Can data lakes solve cloud security challenges?

"Data Lake" is a proprietary term. "We have built a series of big data platforms that enable clients to inject any type of data and to secure access to individual elements of data inside the platform. We call that architecture the data lake," says Peter Guerra, Principal, Booze, Allen, Hamilton. Yet, these methods are not exclusive to Booze, Allen, Hamilton.

"I have read what's available about it," says Dr. Stefan Deutscher, Principal, IT Practice, Boston Consulting Group, speaking of the data lake; "I don't see what's new. To me, it seems like re-vetting available security concepts with a name that is more appealing." Still, the approach is gaining exposure under that name.

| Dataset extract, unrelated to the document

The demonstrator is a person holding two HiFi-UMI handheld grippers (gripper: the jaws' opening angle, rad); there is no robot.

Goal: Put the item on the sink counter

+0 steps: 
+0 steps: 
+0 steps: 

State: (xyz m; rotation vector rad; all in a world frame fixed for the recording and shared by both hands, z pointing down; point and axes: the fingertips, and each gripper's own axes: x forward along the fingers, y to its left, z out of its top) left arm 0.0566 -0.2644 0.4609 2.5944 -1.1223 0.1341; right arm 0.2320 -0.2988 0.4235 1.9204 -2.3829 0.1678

In fact, enterprises are showing enough interest that vendors are slapping the moniker on competing solutions. Such is the case with the Capgemini / Pivotal collaboration on the "business data lake" where the vendors are using the name to highlight the differences between the offerings.

This enterprise curiosity stems from real big data ills that need equally genuine cures. Enterprises from government agencies to large concerns and on down use big data inside public multitenant cloud environments. All the risks of mutlitenancy apply in these scenarios including the vulnerabilities that come with the weaker security of another tenant, potential access by users of an adjacent tenant, PII/PHI exposure, and other regulatory non-compliance. Data lakes could protect big data from all the perils of the public cloud.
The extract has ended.